What you have to do
The lines from the start of the listing through the line containing "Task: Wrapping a" should be printed exactly, and no other lines should be printed.
Source material START
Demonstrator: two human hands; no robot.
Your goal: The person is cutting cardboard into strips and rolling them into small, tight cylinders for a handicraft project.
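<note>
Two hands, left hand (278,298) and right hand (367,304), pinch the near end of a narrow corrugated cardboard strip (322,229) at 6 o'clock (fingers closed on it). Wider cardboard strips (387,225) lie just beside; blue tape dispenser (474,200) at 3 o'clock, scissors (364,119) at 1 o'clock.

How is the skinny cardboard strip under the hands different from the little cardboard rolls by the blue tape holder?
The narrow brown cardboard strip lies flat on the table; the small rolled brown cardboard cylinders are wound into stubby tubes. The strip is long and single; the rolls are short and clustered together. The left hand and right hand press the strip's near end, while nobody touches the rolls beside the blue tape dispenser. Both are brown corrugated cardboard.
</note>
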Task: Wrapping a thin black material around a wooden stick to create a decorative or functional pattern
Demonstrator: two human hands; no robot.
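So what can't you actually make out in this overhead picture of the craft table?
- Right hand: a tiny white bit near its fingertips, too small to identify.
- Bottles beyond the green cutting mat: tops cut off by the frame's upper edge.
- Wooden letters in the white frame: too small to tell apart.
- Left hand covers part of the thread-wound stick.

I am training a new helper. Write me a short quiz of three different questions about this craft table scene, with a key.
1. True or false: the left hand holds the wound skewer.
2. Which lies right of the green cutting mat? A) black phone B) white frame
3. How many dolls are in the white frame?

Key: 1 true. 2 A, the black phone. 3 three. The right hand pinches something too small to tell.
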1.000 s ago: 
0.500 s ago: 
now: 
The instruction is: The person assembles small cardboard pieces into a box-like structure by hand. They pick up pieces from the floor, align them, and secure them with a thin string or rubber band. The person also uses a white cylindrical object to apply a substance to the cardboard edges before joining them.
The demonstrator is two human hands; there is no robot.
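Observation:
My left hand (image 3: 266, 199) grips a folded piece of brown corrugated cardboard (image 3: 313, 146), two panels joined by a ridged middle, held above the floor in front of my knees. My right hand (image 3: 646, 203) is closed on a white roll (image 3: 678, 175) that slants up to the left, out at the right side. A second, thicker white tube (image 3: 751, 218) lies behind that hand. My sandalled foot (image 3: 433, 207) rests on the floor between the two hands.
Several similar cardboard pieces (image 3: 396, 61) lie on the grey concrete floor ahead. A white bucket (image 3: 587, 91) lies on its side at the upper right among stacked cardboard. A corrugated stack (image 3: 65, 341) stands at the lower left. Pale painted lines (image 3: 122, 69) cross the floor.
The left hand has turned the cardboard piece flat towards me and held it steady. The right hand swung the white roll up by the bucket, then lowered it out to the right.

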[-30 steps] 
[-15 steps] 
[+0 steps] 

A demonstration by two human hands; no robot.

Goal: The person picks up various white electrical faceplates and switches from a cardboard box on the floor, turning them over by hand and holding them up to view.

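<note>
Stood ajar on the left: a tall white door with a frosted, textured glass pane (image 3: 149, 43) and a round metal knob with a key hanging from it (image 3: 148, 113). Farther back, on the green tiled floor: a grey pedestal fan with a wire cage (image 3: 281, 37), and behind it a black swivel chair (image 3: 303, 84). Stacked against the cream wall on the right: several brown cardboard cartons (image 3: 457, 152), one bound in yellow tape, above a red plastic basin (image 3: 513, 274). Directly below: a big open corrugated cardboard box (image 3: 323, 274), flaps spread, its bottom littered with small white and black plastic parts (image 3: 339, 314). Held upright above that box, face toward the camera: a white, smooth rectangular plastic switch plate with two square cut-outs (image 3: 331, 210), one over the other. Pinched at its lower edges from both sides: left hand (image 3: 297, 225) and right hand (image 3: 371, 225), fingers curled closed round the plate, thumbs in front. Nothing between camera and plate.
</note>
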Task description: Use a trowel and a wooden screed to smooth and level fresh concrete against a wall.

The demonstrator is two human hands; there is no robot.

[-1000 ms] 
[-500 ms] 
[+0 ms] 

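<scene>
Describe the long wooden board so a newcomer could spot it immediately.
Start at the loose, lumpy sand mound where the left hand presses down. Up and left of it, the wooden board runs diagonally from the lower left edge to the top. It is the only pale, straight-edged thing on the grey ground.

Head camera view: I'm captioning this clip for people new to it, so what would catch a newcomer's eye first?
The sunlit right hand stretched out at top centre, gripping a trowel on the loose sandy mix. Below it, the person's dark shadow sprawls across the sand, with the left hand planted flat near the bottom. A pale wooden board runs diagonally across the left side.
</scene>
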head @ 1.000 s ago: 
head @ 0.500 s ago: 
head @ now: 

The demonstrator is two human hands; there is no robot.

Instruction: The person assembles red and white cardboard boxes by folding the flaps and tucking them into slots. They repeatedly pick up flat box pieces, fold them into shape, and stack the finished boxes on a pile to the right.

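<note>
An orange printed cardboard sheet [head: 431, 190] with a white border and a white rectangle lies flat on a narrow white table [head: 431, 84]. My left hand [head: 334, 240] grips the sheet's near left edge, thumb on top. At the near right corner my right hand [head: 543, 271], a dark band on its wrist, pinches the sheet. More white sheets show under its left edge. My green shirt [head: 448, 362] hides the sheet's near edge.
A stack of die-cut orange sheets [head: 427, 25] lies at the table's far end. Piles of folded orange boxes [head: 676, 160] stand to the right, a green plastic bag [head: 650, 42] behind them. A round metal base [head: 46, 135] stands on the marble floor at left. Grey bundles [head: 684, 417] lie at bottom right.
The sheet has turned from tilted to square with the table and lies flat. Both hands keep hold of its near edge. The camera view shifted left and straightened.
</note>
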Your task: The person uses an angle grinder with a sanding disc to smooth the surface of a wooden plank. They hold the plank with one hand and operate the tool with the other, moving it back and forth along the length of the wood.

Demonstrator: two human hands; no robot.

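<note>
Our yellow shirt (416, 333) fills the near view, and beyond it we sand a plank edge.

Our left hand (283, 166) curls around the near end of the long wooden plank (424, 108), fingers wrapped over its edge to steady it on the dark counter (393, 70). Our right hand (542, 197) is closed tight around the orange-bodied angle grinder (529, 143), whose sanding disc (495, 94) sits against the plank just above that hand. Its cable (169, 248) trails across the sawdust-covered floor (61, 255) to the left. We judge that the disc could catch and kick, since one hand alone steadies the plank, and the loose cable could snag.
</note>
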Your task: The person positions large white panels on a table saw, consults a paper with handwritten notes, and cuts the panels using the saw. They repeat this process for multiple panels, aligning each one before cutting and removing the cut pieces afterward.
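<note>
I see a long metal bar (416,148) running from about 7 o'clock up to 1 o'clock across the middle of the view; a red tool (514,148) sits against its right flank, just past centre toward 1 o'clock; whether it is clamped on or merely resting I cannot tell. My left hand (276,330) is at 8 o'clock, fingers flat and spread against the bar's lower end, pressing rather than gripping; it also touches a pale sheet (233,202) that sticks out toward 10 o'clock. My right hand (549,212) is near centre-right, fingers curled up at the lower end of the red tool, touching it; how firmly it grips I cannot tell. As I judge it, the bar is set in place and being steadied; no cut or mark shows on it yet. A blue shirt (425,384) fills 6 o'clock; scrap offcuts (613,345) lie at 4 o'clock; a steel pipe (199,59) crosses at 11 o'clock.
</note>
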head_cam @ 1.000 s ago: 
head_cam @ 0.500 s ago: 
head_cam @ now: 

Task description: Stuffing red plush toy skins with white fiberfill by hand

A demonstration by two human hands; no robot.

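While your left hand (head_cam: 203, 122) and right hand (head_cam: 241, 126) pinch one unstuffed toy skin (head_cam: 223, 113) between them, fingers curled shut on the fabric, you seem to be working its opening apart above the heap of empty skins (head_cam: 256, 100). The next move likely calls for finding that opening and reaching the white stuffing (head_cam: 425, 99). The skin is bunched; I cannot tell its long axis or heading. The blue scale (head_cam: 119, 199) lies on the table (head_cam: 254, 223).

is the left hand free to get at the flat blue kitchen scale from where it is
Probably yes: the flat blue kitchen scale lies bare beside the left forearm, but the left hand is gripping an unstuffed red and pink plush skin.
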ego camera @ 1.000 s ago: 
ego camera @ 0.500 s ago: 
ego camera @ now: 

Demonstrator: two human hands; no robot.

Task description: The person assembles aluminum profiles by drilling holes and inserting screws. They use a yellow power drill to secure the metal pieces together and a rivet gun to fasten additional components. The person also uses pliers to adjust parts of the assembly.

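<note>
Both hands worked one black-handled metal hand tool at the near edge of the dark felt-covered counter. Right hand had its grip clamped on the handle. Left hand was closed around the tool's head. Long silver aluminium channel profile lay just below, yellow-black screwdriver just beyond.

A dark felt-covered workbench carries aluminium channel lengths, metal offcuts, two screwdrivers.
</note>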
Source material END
Response for this exercise
Demonstrator: two human hands; no robot.
Your goal: The person is cutting cardboard into strips and rolling them into small, tight cylinders for a handicraft project.
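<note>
Two hands, left hand (278,298) and right hand (367,304), pinch the near end of a narrow corrugated cardboard strip (322,229) at 6 o'clock (fingers closed on it). Wider cardboard strips (387,225) lie just beside; blue tape dispenser (474,200) at 3 o'clock, scissors (364,119) at 1 o'clock.

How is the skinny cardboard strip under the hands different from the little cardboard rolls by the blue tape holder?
The narrow brown cardboard strip lies flat on the table; the small rolled brown cardboard cylinders are wound into stubby tubes. The strip is long and single; the rolls are short and clustered together. The left hand and right hand press the strip's near end, while nobody touches the rolls beside the blue tape dispenser. Both are brown corrugated cardboard.
</note>
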Task: Wrapping a thin black material around a wooden stick to create a decorative or functional pattern

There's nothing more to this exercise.